Ici comme ailleurs, la drogue a tout bouffé, tout étouffé, tout acheté, y compris la paix sociale. Les « violences urbaines » ont sacrément chuté, le business aime le calme. Maintenant, les bagarres ont surtout lieu à la poste, le jour du versement des allocations. N’empêche. […] « Mains contre le mur », dit Ludo, dans le hall. « Tu me contrôles parce que je suis noir ? Délit de faciès », dit un petit nerveux. Il a tutoyé les flics, tout de suite. […] Dans la voiture, un des équipiers rouspète. « Ils se sentent protégés de nous. Les associations n’arrêtent pas de monter au créneau, les médias suivent. » A l’avant, le second relance. « Toujours devoir se justifier. Eux, ils ont juste à dire qu’on a tort pour être crus. Quel délit de faciès ? Il n’y a pas de Blancs ici, à part les flics, les profs et les pompiers. » Il parle de son métier, qu’il n’ose plus évoquer en famille. De sa cousine, professeure en milieu rural. « Elle ne voit pas ce qu’on vit. Pour elle je suis le diable, limite une carte FN collée sur la tronche. » En intervention dans les quartiers, Ahmed, de police-secours, se fait régulièrement traiter de « vendu ». Il n’aurait peut-être pas choisi ce métier quand il était môme, dans les années 1980. A ses débuts à Tourcoing, dans le Nord, voila quinze ans, dit-il, il y avait encore des « commentaires ». Il complète : « de mes propres collègues ». […]
Garges-lès-Gonesse est à l’autre bout du district : un commissariat imposant, construit en forme de revolver.
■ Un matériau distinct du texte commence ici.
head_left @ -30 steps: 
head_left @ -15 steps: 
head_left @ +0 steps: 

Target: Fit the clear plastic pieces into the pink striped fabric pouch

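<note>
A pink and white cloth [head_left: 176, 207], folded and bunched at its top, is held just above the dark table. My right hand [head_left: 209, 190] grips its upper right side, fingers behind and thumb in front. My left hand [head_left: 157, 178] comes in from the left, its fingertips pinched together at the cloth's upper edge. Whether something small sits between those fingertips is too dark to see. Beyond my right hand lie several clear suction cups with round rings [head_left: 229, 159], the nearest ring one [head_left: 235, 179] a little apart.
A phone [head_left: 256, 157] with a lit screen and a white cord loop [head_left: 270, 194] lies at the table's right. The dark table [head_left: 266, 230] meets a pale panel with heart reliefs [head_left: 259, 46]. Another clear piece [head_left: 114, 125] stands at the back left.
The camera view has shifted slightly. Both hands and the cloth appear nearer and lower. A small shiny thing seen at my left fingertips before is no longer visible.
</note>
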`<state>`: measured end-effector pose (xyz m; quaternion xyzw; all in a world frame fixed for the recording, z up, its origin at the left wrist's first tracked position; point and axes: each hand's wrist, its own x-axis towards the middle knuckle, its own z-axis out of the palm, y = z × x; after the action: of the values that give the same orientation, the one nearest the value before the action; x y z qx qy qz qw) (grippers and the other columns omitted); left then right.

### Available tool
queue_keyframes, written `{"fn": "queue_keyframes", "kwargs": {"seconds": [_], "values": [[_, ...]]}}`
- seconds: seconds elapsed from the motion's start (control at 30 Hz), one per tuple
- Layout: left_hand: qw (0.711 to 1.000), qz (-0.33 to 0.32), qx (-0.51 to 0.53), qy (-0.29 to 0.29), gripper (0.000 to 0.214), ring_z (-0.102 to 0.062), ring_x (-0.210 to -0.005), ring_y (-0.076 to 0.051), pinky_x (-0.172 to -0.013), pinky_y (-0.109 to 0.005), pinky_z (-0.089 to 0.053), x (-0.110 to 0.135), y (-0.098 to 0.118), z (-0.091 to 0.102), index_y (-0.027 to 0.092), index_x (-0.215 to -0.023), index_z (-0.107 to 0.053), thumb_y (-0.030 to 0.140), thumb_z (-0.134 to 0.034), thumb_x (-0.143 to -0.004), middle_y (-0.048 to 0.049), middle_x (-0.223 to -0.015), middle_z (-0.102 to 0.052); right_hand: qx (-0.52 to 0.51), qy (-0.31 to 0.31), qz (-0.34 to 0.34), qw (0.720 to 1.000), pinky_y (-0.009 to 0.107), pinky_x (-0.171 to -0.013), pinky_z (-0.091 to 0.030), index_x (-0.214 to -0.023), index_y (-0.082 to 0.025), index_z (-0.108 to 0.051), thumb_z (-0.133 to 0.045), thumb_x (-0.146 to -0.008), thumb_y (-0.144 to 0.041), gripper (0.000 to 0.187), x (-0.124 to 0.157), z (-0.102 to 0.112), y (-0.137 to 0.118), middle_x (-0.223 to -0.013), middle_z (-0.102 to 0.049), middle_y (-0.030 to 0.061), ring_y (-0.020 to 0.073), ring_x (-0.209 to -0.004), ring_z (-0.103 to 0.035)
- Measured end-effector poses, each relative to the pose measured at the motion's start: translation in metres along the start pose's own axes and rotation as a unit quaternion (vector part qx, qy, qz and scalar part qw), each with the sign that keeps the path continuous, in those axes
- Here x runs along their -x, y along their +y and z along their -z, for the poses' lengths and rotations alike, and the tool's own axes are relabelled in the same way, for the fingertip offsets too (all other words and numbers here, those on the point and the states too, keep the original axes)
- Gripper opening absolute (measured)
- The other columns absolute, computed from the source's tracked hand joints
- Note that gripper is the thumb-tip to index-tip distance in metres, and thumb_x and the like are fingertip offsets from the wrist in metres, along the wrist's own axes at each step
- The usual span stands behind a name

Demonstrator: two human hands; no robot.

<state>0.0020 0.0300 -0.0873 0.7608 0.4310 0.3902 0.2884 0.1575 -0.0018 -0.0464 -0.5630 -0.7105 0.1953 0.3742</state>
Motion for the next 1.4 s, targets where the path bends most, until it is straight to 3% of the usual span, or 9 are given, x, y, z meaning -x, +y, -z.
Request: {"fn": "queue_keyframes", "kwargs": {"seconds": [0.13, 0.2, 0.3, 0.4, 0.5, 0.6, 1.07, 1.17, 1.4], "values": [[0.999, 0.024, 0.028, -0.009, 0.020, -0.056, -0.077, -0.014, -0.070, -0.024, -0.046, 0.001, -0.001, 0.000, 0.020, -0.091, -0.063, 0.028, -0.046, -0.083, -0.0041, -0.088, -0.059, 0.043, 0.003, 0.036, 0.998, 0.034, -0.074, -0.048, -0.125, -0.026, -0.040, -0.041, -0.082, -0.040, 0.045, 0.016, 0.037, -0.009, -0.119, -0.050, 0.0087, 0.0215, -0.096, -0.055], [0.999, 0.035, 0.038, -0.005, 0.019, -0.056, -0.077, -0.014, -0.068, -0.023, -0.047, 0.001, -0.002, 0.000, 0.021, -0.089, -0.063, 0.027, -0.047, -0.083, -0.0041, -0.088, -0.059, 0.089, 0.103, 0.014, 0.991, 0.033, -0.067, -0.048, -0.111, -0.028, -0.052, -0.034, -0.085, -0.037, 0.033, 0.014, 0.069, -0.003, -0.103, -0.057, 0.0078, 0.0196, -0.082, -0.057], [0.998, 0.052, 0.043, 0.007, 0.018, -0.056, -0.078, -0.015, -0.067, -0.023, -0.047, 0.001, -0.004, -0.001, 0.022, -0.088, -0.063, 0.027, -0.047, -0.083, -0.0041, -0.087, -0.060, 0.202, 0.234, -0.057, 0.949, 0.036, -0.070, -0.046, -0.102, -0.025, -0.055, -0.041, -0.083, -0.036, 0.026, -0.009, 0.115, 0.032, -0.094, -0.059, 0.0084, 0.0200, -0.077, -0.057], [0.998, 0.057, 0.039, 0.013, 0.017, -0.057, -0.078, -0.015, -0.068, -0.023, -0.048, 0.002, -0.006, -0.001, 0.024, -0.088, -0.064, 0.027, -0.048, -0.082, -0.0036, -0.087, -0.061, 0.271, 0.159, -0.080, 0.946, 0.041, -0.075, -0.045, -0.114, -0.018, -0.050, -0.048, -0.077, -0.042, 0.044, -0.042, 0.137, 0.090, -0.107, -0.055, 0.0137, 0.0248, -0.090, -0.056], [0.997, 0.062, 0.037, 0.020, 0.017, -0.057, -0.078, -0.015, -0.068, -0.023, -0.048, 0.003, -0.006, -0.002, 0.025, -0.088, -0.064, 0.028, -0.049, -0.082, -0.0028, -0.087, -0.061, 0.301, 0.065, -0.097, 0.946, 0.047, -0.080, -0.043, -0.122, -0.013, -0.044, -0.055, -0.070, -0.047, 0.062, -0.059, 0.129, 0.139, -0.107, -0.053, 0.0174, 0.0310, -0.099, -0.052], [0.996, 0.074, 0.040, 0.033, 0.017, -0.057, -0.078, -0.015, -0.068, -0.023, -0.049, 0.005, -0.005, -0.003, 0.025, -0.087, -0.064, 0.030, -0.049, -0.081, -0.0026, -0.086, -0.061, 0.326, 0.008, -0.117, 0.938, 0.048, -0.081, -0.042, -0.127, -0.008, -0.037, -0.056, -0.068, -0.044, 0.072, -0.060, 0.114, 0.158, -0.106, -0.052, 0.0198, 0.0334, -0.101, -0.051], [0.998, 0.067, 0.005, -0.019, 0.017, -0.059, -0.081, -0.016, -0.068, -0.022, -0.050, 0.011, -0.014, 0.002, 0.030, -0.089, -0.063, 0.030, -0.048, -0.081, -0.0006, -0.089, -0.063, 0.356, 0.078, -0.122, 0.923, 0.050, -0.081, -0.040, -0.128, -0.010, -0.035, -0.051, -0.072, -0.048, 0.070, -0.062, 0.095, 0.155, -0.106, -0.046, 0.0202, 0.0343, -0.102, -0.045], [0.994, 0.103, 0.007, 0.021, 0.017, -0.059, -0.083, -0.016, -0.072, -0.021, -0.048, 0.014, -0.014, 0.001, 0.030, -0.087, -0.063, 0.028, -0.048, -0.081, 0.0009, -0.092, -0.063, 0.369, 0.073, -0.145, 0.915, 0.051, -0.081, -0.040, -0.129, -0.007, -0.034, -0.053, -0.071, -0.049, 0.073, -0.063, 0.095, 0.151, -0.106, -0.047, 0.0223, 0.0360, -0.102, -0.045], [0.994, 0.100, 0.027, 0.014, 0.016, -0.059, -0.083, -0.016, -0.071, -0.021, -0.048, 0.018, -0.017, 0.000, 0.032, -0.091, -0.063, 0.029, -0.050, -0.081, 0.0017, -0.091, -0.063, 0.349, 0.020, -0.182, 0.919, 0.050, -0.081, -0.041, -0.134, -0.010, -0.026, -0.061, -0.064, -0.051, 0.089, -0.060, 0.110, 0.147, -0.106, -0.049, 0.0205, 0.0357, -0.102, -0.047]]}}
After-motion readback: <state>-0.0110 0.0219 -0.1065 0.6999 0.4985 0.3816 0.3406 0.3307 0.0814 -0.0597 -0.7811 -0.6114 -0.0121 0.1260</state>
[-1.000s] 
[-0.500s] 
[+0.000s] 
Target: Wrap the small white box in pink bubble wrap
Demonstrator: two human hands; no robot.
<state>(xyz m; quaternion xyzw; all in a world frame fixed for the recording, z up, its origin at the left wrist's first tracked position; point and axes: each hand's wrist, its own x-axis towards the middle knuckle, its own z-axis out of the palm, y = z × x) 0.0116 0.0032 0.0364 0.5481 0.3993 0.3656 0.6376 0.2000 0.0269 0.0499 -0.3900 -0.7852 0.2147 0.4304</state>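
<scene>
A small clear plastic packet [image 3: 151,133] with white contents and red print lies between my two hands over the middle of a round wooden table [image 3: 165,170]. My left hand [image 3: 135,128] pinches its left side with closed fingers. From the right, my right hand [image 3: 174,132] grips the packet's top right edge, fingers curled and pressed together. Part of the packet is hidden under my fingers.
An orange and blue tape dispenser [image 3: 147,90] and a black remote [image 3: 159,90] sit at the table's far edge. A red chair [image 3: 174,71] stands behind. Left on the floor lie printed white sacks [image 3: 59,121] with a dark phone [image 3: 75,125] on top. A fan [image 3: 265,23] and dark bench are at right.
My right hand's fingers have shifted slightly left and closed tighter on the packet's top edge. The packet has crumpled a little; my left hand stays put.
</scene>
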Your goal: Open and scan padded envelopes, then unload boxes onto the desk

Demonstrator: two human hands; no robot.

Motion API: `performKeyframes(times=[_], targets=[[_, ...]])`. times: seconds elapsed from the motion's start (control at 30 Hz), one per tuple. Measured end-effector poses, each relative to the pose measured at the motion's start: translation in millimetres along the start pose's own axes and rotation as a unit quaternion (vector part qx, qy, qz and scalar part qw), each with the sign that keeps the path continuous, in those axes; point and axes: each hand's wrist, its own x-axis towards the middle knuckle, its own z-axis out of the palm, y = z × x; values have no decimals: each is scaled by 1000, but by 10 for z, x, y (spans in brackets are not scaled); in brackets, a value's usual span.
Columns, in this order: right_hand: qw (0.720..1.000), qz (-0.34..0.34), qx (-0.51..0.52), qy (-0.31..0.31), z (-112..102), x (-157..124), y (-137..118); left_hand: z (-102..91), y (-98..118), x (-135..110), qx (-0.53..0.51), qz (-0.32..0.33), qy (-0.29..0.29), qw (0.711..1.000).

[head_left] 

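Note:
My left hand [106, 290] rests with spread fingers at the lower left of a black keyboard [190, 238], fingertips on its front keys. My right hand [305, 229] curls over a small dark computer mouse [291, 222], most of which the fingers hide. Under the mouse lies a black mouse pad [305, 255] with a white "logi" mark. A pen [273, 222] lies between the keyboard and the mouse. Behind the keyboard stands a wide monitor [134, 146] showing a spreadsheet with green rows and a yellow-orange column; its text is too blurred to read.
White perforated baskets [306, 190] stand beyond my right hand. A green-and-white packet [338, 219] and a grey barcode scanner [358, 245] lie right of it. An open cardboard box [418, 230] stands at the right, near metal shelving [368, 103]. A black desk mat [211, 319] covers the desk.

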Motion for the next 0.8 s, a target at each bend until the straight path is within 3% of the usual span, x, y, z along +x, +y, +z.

Sous les plafonds majestueux, les mots résonnent comme dans une cathédrale déserte : ils ne sont plus qu’une quinzaine depuis le rattachement à Sarcelles. La chaudière vient d’éclater. Elle ne sera pas changée : trop cher. Des radiateurs ont été apportés, certains de chez soi. Ici, on traite surtout les stupéfiants et la délinquance financière. « On nous demande de prioriser les fraudes contre la Caisse d’allocations familiales et la Sécurité sociale », dit une fonctionnaire. « Il n’y en a pas tant que ça – de la survie, surtout. »
arfois, quelqu’un appelle pour s’inquiéter d’un autre dossier. Presque invariablement, il s’entend répondre : « Ecrivez au parquet. » Il arrive que le parquet envoie à son tour un papier bleu : où en est l’enquête ? Alors, un fonctionnaire descend à la cave. Il traverse un fouillis de plantes en plastique, rescapées d’une visite officielle, et de vélos datant de l’époque où devaient se lancer des brigades à deux-roues. Et là, tout au fond de ce cimetière des ambitions brisées, le fonctionnaire ouvre un placard. 1.846 dossiers sont alignés : escroquerie, abus de confiance, paiement frauduleux… Le fonctionnaire pose le papier bleu sur l’affaire qui lui correspond. Au hasard : l’arnaque d’un joli moustachu de Sarcelles contre une infirmière de Rodez, rencontrée sur Meetic, 2.850 euros en 2013. Puis le fonctionnaire remonte. Il faudrait dix plein-temps pendant six mois pour les écluser. « Alors on attend que les procédures meurent toutes seules. » […]
Entre 2012 et 2014, quatre suicides ont frappé les équipes de Sarcelles.